Fun fact: I just noticed that the "Z" military timezone is not technically the same as UTC+0. Apparently 1 2, the military timezones use a fixed 15° range by-longitude, where Z is the range -7.5° to 7.5°. And since standard geopolitical timezones aren't as strictly delineated, there are going to be places in the world where their military timezone is one UTC offset but their (non-DST) "regular" timezone is a different offset.

marc-mabe commented 3 weeks ago

Also noted that DateTimeZone::listAbbreviations() contains nearly every single alpha character.

Changing the example DateTimeImmutable::createFromFormat('Y-m-d\\TH:i:sp', '2008-03-01T13:00:00K') to DateTimeImmutable::createFromFormat('Y-m-d\\TH:i:sp', '2008-03-01T13:00:00J') fails as j isn't in the list but k is. No idea where all these time zones are coming from.

The Zulu timezone is defined in this list as Etc/Zulu within utc timezones. z on the other hand is listed there as it's own entry with only one item with ["timezone_id"]=> NULL. I wonder if this really refers to the Zulu timezone.

damianwadley commented 3 weeks ago

Those are military timezones. A-Z are all used, with 24 letters used for 24 different UTC±12 zones east/west of 0° longitude, "J" used for the "local" timezone (which is basically useless for anything we'd care about, which is why it's not supported as a timezone), and of course "Z" uses UTC+0.

Etc/Zulu is one of the deprecated timezone names so please ignore it.

I wonder if this really refers to the Zulu timezone.

Depends what you mean by "Zulu". That's a phonetic word for "Z", which could mean either UTC+0 or the Z military timezone, depending on the context.

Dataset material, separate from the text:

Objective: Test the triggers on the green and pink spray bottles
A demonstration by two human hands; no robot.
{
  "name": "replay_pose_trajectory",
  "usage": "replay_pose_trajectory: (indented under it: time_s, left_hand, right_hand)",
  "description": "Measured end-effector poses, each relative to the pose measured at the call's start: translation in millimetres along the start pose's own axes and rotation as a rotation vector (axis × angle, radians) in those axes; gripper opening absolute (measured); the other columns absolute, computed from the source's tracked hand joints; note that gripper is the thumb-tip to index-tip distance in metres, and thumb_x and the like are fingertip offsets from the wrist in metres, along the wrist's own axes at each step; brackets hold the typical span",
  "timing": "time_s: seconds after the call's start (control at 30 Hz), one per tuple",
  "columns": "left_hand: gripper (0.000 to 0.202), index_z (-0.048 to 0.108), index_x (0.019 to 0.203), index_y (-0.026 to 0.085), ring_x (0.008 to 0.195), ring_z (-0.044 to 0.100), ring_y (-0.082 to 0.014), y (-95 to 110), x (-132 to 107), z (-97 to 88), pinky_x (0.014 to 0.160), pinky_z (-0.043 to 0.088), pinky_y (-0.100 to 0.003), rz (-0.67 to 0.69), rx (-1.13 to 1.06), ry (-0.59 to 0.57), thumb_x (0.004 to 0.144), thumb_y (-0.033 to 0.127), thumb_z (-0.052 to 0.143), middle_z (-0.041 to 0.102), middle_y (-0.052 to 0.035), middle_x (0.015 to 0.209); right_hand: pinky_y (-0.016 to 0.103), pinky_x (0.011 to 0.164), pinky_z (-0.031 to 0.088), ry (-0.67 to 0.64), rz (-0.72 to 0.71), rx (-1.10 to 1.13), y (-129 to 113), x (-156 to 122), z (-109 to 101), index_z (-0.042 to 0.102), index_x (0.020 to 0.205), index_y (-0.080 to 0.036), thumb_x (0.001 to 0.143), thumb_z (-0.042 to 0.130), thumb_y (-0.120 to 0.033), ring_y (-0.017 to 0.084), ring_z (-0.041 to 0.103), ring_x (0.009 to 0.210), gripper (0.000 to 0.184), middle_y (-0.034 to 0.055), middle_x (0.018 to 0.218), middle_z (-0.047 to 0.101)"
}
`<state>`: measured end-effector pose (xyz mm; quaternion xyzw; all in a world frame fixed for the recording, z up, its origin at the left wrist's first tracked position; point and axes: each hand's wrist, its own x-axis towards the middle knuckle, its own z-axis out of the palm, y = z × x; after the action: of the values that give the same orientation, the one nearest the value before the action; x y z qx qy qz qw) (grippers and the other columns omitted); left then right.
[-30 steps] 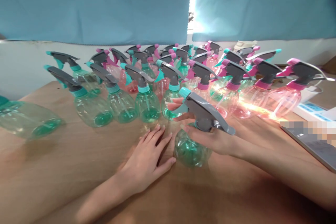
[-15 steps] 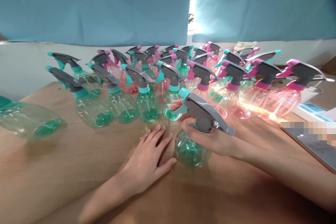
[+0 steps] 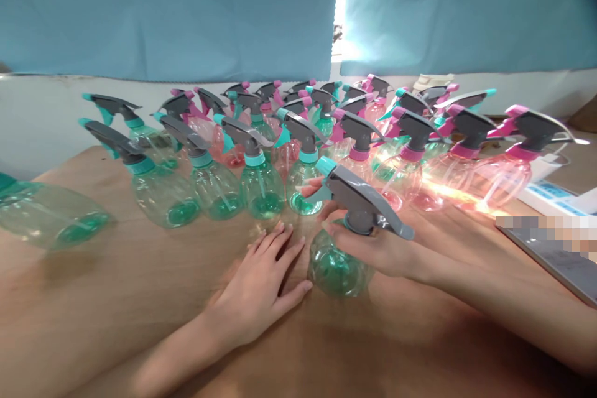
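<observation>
My right hand (image 3: 373,252) is wrapped round the neck of a green spray bottle (image 3: 336,267), just under its grey and turquoise trigger head. That bottle stands on the wooden table (image 3: 163,298), its nozzle pointing to the upper left. To its left my left hand (image 3: 265,277) lies flat on the tabletop, fingers stretched out and holding nothing. Just beyond my hands is a front row of spray bottles: green ones such as this one with a turquoise collar (image 3: 263,189) on the left, and pink ones, among them a pink bottle (image 3: 501,180), on the right.
Several more green and pink spray bottles crowd behind the front row. A green bottle (image 3: 51,214) is cut off at the left edge. At right lie a dark flat device (image 3: 545,255), partly pixelated, and a white and blue object (image 3: 555,196). Blue blinds (image 3: 186,12) hang behind.
Almost nothing differs. The whole view has shifted very slightly, while both hands and the held spray bottle keep their places.
</observation>
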<state>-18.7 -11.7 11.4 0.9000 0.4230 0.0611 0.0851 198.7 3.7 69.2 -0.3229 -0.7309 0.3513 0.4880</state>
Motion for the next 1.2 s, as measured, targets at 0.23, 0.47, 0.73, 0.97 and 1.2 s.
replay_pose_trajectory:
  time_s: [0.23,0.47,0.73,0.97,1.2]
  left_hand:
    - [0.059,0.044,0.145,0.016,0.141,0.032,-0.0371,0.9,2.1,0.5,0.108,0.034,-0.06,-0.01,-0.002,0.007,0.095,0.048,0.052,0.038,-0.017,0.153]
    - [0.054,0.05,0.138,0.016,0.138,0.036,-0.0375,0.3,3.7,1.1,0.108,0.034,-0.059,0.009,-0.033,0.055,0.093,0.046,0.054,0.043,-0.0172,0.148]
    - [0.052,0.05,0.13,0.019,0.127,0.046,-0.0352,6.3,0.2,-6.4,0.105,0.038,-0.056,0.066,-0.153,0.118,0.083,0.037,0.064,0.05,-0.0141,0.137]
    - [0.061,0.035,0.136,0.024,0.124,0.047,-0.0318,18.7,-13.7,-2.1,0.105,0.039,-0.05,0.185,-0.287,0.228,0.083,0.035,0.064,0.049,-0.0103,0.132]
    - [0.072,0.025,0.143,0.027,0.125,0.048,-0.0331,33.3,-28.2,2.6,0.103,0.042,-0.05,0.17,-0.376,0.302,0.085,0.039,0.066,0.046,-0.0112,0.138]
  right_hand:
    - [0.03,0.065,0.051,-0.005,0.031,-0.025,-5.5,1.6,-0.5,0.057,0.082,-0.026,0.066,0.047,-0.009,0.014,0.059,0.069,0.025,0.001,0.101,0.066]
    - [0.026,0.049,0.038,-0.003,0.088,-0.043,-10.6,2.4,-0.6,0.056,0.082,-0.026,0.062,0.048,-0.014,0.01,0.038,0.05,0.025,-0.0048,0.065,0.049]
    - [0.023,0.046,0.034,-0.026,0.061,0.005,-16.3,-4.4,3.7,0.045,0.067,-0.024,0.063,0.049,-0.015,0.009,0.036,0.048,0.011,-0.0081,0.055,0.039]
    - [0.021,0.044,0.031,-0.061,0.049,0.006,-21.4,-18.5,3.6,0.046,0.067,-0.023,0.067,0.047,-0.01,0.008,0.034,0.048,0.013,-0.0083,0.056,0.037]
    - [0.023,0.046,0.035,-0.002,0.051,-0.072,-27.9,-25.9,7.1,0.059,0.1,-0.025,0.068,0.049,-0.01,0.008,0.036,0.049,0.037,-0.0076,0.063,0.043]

Yes, there really are two different meanings. In fact, this whole issue was originally because of the confusion between those two meanings, but now we're trying to resolve the related problem of how various characters like "p" work when formatting compared to a different behavior when parsing.

heiglandreas commented 3 weeks ago

I'd be very much in favour of such a "strict" parsing mode. And I'd even encourage to set that at one point in time (pun intended) as the default mode.

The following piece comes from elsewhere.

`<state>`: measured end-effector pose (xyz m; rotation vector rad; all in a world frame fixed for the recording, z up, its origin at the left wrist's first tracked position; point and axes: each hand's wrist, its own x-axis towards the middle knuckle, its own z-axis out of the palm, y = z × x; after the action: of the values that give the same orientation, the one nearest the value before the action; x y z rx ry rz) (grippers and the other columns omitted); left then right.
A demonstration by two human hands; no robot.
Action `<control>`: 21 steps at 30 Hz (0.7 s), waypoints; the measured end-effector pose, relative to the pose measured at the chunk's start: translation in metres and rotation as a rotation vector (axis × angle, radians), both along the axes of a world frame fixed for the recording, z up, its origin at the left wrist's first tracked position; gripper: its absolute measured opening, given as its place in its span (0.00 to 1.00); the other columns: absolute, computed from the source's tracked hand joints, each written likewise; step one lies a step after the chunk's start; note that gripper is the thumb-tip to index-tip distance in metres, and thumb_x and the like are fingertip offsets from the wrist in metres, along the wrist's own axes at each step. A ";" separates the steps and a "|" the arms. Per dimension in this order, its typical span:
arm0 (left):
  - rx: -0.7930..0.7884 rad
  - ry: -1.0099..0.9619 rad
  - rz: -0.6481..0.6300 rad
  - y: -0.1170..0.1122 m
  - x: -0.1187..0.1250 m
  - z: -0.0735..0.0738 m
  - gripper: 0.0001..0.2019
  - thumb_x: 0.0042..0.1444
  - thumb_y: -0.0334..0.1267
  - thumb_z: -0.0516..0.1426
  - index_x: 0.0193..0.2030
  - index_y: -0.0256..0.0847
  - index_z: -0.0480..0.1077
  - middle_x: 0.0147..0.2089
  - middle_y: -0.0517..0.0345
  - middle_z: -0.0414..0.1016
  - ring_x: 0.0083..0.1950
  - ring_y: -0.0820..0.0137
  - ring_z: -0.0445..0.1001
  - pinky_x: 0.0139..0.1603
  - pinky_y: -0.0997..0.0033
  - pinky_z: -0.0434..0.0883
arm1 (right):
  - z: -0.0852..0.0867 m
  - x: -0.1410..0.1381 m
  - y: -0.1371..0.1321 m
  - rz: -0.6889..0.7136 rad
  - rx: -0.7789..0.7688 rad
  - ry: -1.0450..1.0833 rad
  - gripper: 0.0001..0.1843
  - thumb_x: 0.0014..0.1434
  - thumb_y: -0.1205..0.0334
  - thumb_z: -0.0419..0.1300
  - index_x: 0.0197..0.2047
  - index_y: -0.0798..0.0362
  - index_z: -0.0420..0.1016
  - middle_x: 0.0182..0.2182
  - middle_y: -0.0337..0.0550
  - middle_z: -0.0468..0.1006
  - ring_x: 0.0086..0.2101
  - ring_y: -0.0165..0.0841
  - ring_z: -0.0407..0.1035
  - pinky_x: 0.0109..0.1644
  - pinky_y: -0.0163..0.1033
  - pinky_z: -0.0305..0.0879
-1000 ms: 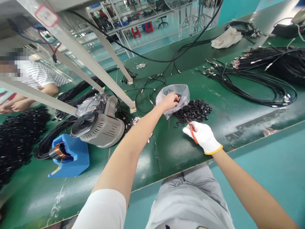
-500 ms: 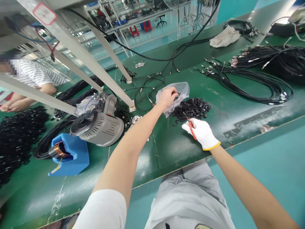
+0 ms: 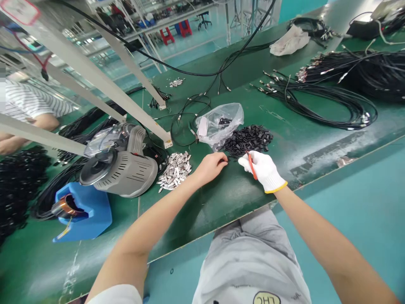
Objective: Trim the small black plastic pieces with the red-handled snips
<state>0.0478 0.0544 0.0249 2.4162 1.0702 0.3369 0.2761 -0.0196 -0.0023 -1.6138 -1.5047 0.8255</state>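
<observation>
My bare left hand (image 3: 212,167) rests low over the table at the near left edge of a pile of small black pieces (image 3: 249,139). Its fingers are curled together, and whatever may be between them is hidden. In a white glove with a yellow cuff, my right hand (image 3: 261,168) is closed on a slim red-handled tool (image 3: 252,164), whose exact kind I cannot make out. The tool's upper end points at the near side of the pile. Behind the pile lies an open clear plastic bag (image 3: 218,122) with some black pieces inside.
Left of my left hand is a heap of silver metal connectors (image 3: 175,171). A grey tape dispenser (image 3: 126,173) and a blue holder (image 3: 98,211) with a roll stand further left. Black cable bundles (image 3: 332,105) lie at right. Across the table sits another person (image 3: 34,101).
My left hand has come out of the plastic bag and moved down toward me, beside the black pile. My right hand keeps its hold on the red-handled tool. The view has shifted slightly.
</observation>
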 end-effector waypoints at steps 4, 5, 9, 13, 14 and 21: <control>0.072 0.069 -0.005 -0.004 0.004 -0.022 0.06 0.67 0.34 0.55 0.45 0.42 0.73 0.44 0.52 0.80 0.45 0.63 0.77 0.48 0.63 0.72 | 0.000 -0.002 0.000 -0.003 -0.012 0.035 0.20 0.60 0.38 0.61 0.33 0.47 0.75 0.26 0.39 0.80 0.29 0.35 0.72 0.34 0.38 0.63; 0.097 0.058 0.011 -0.001 0.008 -0.026 0.06 0.67 0.33 0.54 0.45 0.41 0.73 0.44 0.52 0.79 0.46 0.62 0.77 0.49 0.62 0.72 | 0.001 -0.003 0.000 -0.007 -0.014 0.041 0.20 0.60 0.38 0.61 0.33 0.47 0.75 0.26 0.39 0.79 0.29 0.35 0.72 0.33 0.38 0.63; 0.125 -0.094 0.018 0.018 0.026 -0.033 0.07 0.66 0.31 0.54 0.44 0.40 0.74 0.46 0.50 0.79 0.49 0.62 0.77 0.54 0.61 0.72 | 0.004 -0.004 -0.002 -0.019 -0.017 0.053 0.20 0.60 0.38 0.62 0.33 0.46 0.75 0.25 0.39 0.79 0.28 0.34 0.71 0.32 0.38 0.62; -0.104 -0.447 0.147 0.018 0.028 -0.026 0.09 0.65 0.32 0.55 0.47 0.39 0.76 0.42 0.53 0.79 0.42 0.69 0.77 0.48 0.66 0.74 | 0.006 -0.003 -0.003 -0.014 -0.019 0.050 0.21 0.59 0.37 0.62 0.33 0.47 0.75 0.25 0.38 0.79 0.27 0.33 0.71 0.32 0.37 0.62; -0.223 -0.541 0.187 0.014 0.025 -0.023 0.09 0.64 0.33 0.56 0.49 0.38 0.76 0.39 0.55 0.79 0.37 0.72 0.76 0.44 0.69 0.74 | 0.006 -0.003 -0.003 -0.012 -0.021 0.052 0.21 0.59 0.37 0.62 0.33 0.47 0.75 0.25 0.38 0.79 0.27 0.33 0.71 0.32 0.37 0.62; -0.848 -0.925 0.338 -0.035 -0.011 -0.010 0.21 0.52 0.41 0.71 0.46 0.36 0.69 0.35 0.52 0.83 0.31 0.69 0.82 0.38 0.67 0.78 | 0.000 -0.005 -0.001 -0.013 -0.050 0.111 0.22 0.58 0.36 0.63 0.34 0.48 0.75 0.26 0.38 0.79 0.28 0.33 0.70 0.33 0.37 0.63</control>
<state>0.0371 0.0193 0.0149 1.1068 0.8878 0.8078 0.2708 -0.0208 -0.0023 -1.5854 -1.4044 0.9370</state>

I might even consider the last two steps as negotiable 😉

marc-mabe commented 3 weeks ago

I do like a strict mode as well to be able to strictly expect one specific input format but I don't think a strict only mode is sufficient as there must be a way to parse am/pm and AM/PM simultaneously.

Furthermore I still think format specifiers as O, P, p, Z should parse time zone offset only and fail if it's not an offset (with the special case of p parsing Z as +00:00).

The documentation needs to be improved as well as it doesn't reflect existing behavior in all cases (like a and A Ante meridiem and Post meridiem am or pm is missing upper case example). In case of strict mode the documented parsing format identifiers needs to be split to reflect the different behavior.

If the strict mode only refers to a migration period of fixing time zone offset related specifiers only - I'm not sure it's worth it. For me it's still a bug that needs to be fixed maybe not in a patch version but why adding an additional parameter to support something that shouldn't have behaved this way in the first place?